Zu kleine Heringe wurden von ihnen zurück ins Meer geschmissen – ich durfte bleiben.
Nahmen mich mit an Land, lieferten mich völlig unterkühlt bei meinem Dad ab.
Mikes Körper haben sie nie gefunden. Meine Kusine Lizzy erzählte mir später, er wäre von einem der riesigen Basket-Sharks raus auf den Atlantik gezogen worden. Nach Amerika.
Ich glaubte ihr.
In meinem Zimmer in Central Belfast fühle ich mich genauso wie damals im Atlantik. Nur nicht so kalt. Der Sog zieht an mir, droht, mich mitzunehmen. Mit oder ohne Bett.
Ich bin zu gelähmt, um mich zu wehren, um wegzuschwimmen.

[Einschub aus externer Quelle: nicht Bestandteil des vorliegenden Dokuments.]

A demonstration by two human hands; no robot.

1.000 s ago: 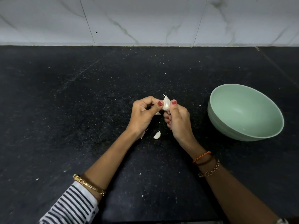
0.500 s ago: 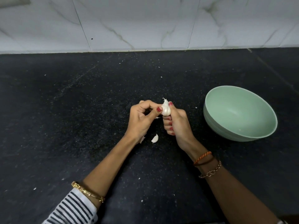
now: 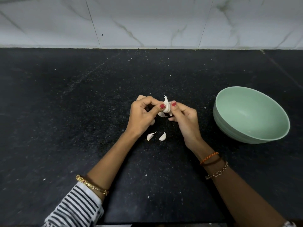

Diesmal kommen keine Fischer, um mich zu retten. Vor Molly.
Sweet Molly.
Frustriert packe ich ein Kissen und presse es mir vor das Gesicht. Keine Ahnung – um mich zu ersticken, ihr die Arbeit zu ersparen? Um mich zu verstecken?
Kann nicht denken. Kann nicht atmen. Fuckfuck.
Molly.
Sehe, wie sie im Rohbau auf mich zukommt, die Warfare in der Hand. Bekomme ich ebenfalls die Warfare? Was Subtileres? Eine Glock, wie Dale Drummond sie mir angeboten hat? Ein Messer? Guns are for show, knives for a pro. Aus welchem beschissenen Film ist das Zitat?
Wie komme ich aus Belfast raus?
Mir ist klar: Ich muss nicht versuchen, zu kämpfen. Mich zu wehren.
Gegen Molly habe ich keine Chance. Nicht, weil sie besser wäre. Nicht nur. Sondern weil ich es niemals durchziehen könnte. Ich will sie, gottverdammt! Sehen, anfassen, küssen. Ficken. Man kann keine Frau umlegen, mit der man ins Bett will. Ich nicht.
Wenn sie kommt, werde ich sie fassungslos ansehen. Mich umboxen lassen.
Bleibt mir nur die Flucht. Tun, was Collie will und hier abhauen. Mit eingekniffenem Schwanz.
Macht man nicht - ich nicht.
Verdammt, Corker, denk nach. Mein Hirn zieht da oben eine Niete nach der anderen – mit schwitzigen Fingern puhlt es ein Los nach dem anderen auf. In der Hoffnung, die kleine Papierrolle zu finden, die mir eine brillante Idee auf dem Silbertablett serviert.